#### Dataset section ####
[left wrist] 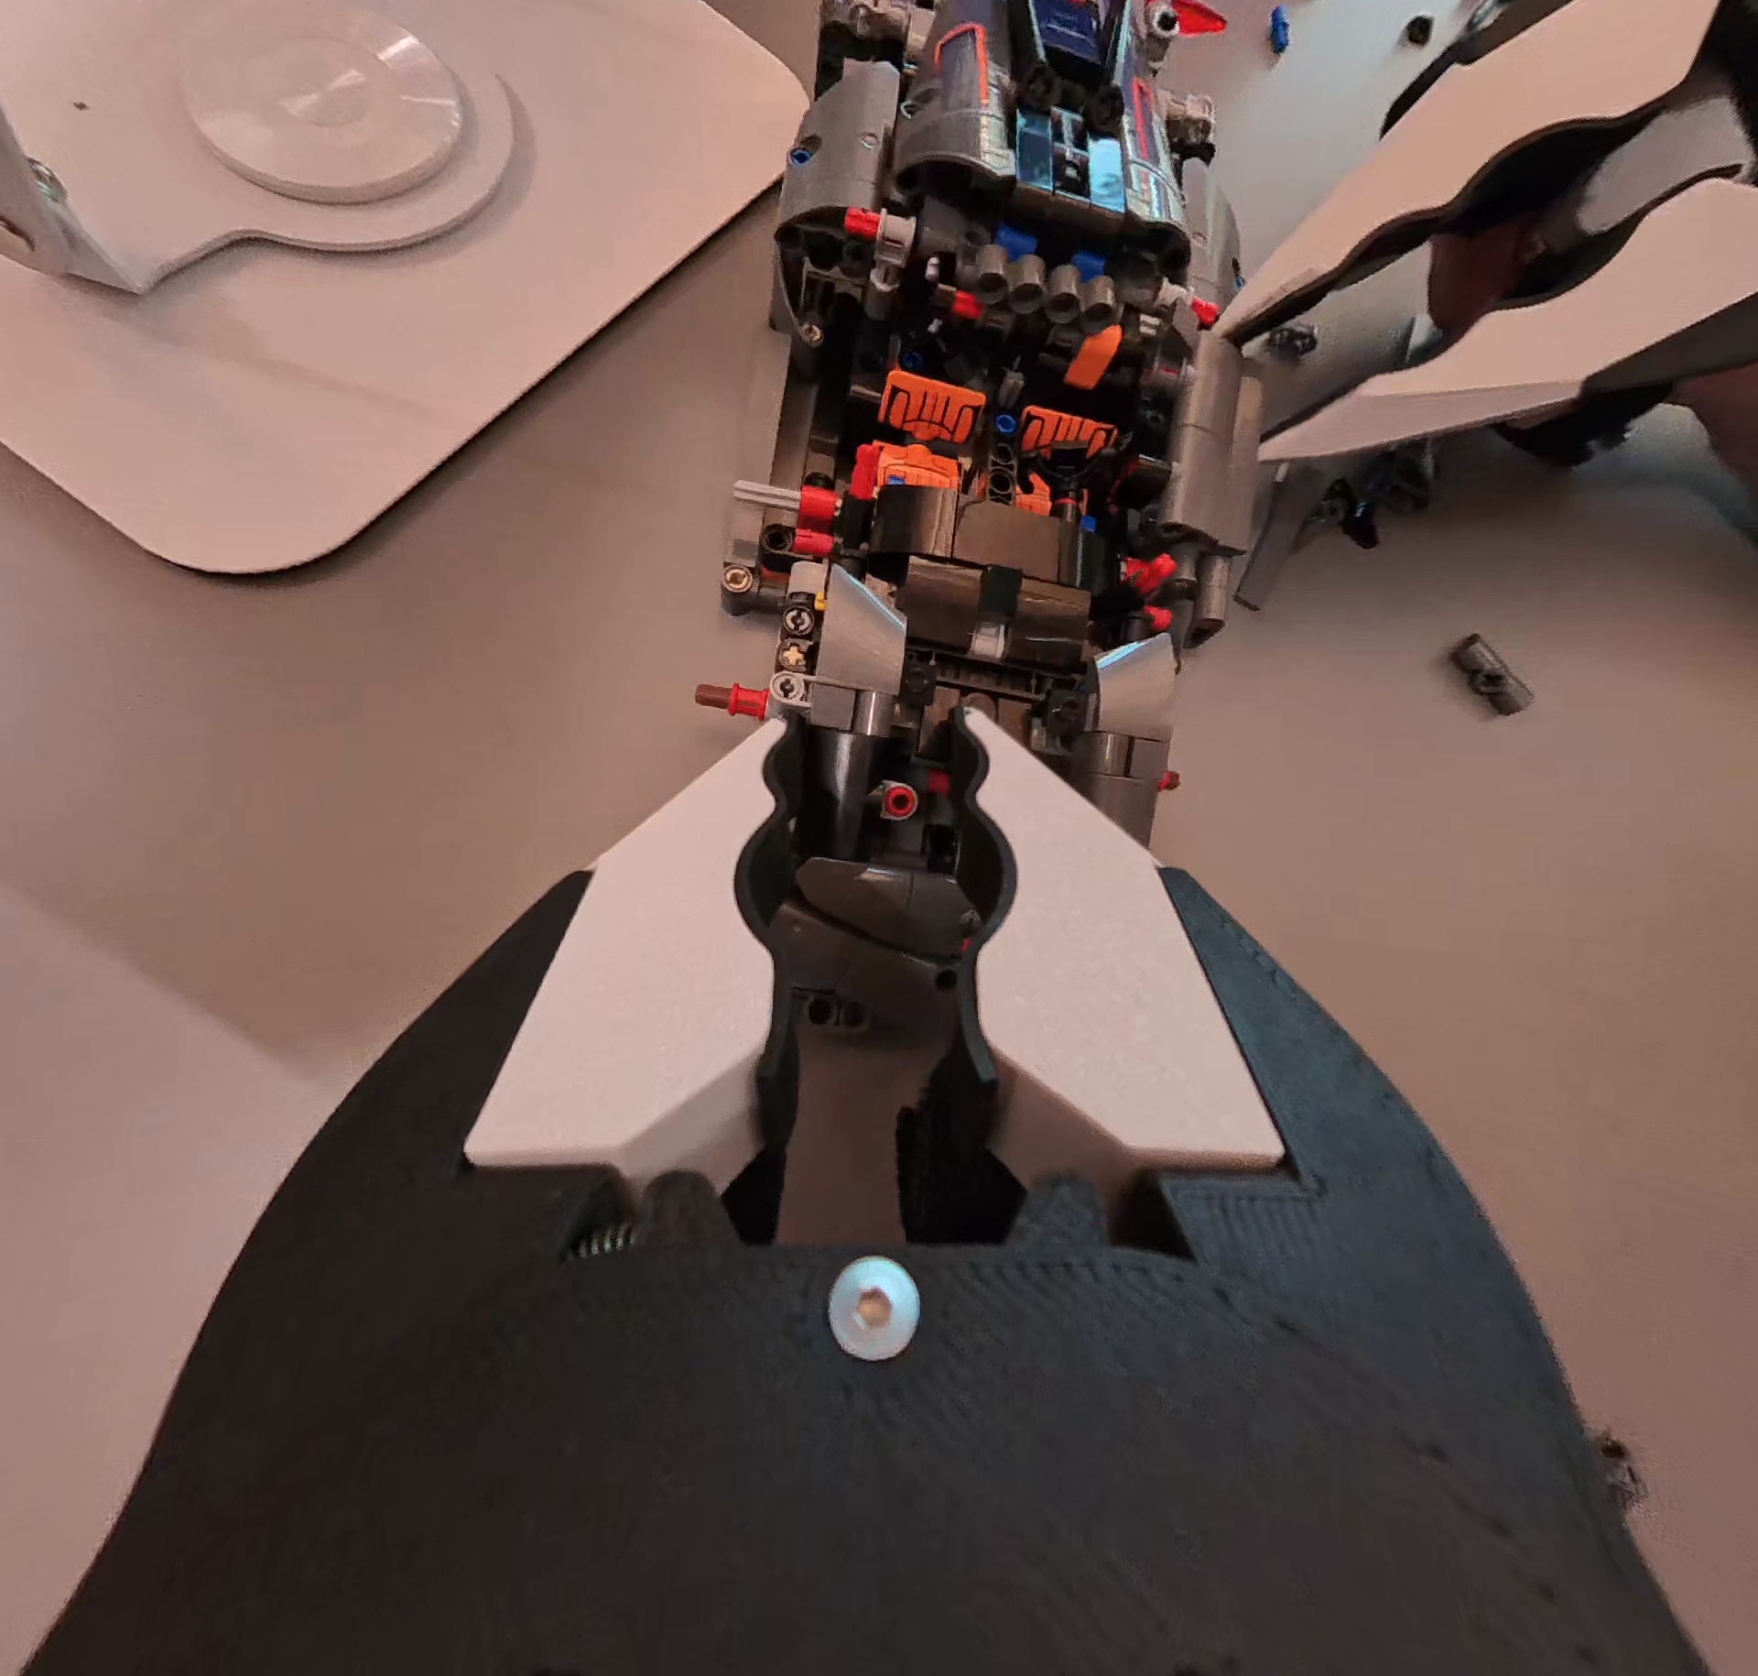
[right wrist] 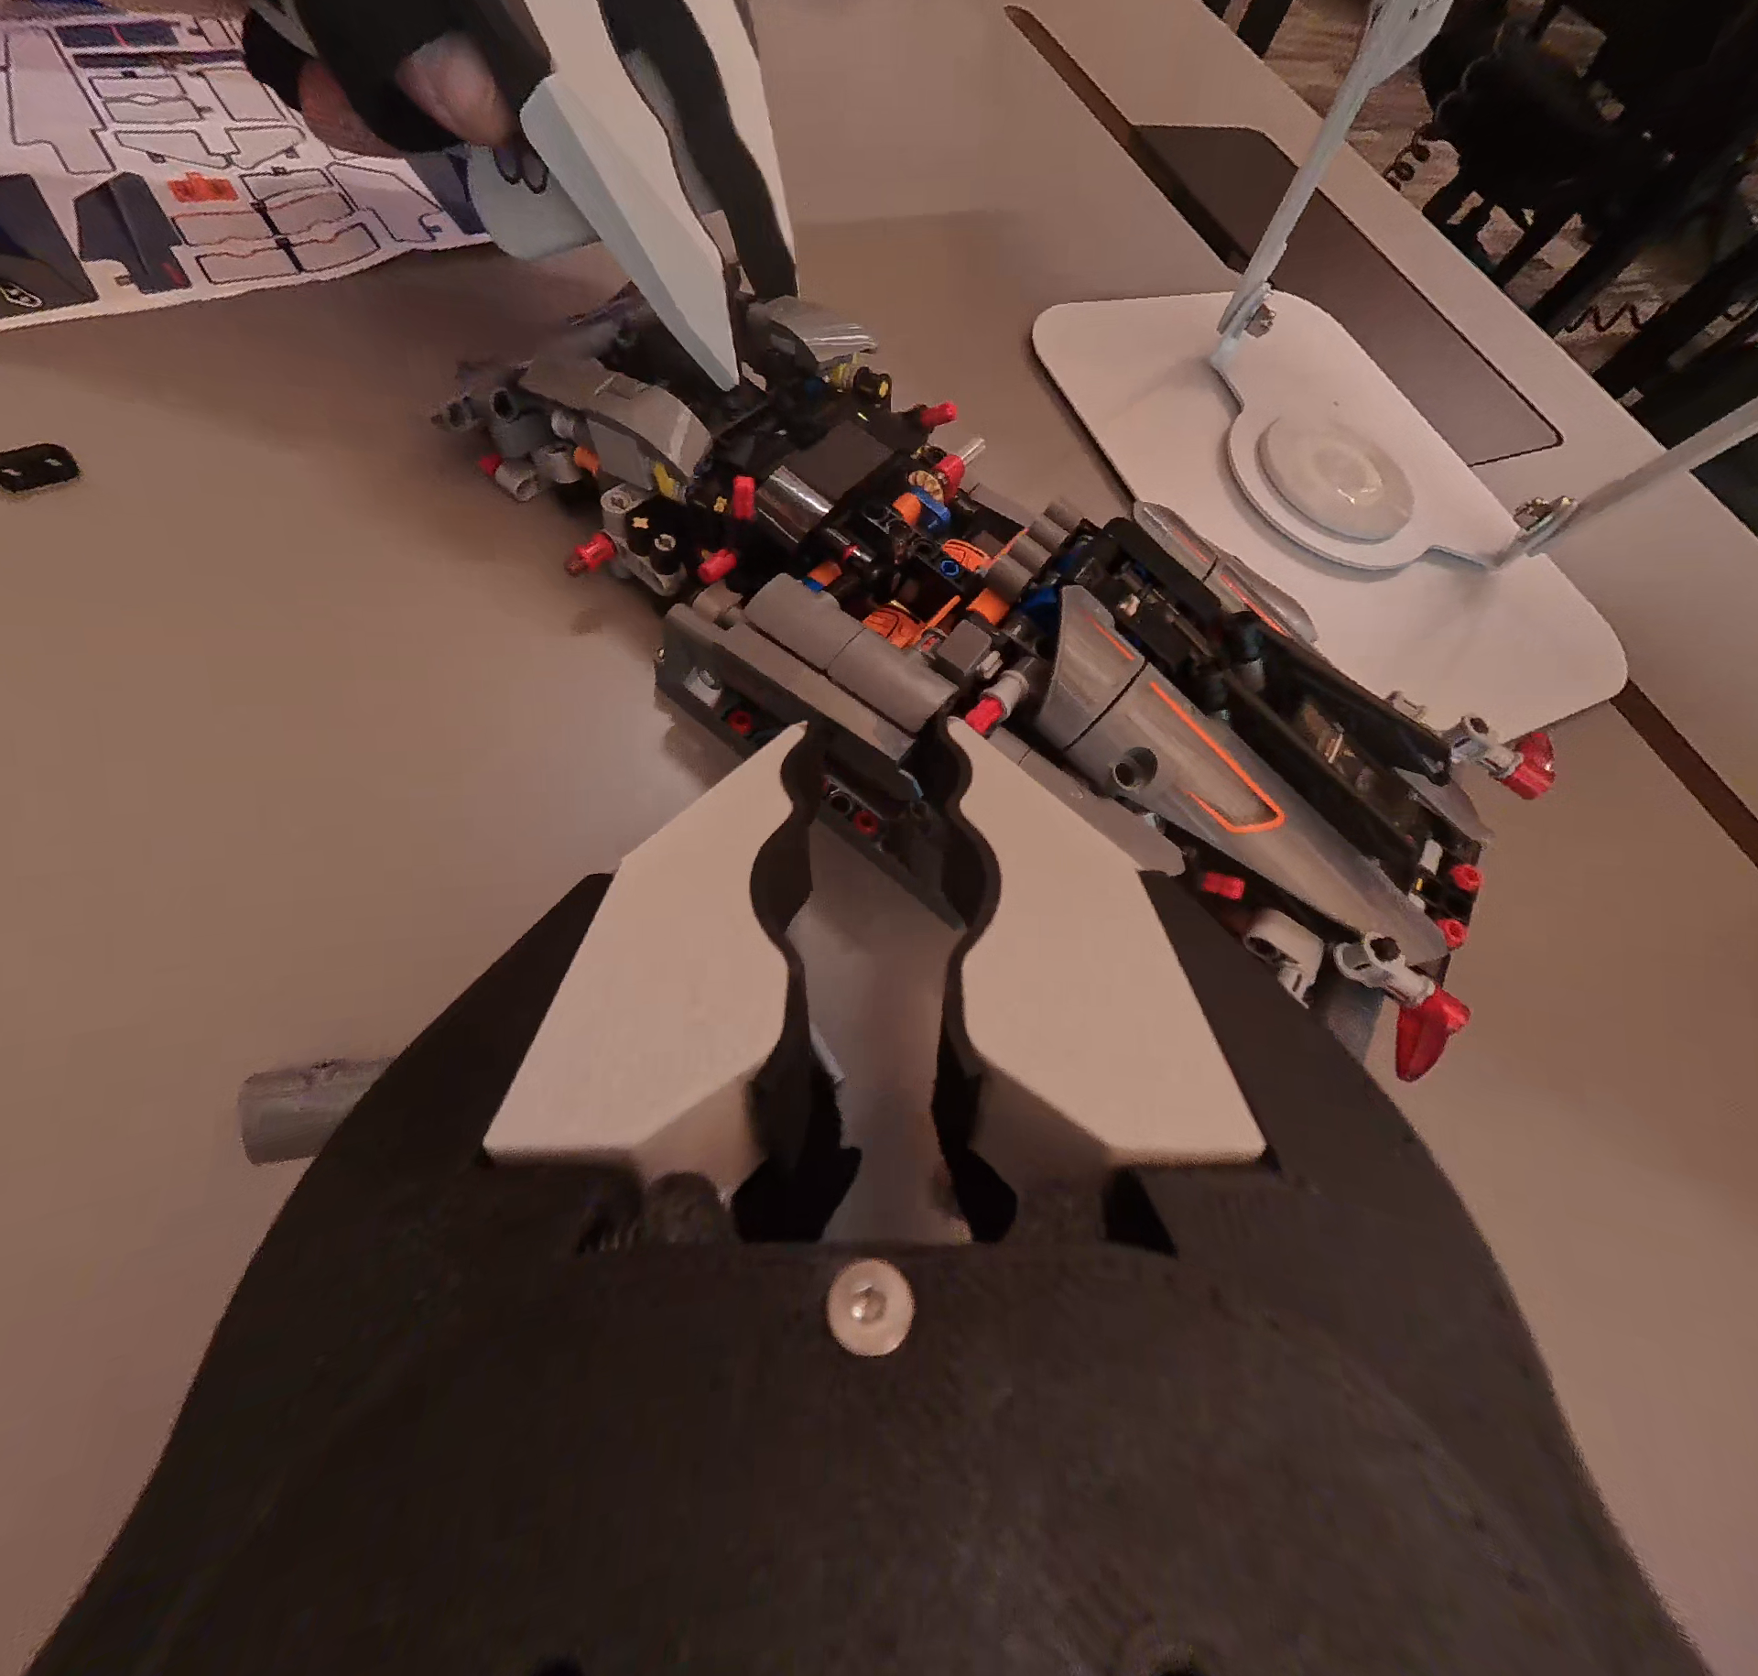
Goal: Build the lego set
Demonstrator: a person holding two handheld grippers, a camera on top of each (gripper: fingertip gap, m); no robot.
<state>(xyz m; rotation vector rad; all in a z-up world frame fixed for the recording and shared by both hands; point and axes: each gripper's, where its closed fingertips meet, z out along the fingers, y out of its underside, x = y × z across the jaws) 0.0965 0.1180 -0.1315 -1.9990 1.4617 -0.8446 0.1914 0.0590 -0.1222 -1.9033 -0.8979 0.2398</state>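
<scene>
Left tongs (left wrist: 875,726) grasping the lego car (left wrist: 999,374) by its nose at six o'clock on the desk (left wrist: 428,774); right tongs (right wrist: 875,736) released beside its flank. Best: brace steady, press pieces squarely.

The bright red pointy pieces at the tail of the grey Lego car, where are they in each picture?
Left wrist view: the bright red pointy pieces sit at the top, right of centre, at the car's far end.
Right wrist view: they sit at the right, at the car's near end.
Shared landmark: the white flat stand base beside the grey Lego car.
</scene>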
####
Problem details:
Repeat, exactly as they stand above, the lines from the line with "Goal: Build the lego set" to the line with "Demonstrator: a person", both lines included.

The answer:
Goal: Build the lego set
Demonstrator: a person holding two handheld grippers, a camera on top of each (gripper: fingertip gap, m); no robot.

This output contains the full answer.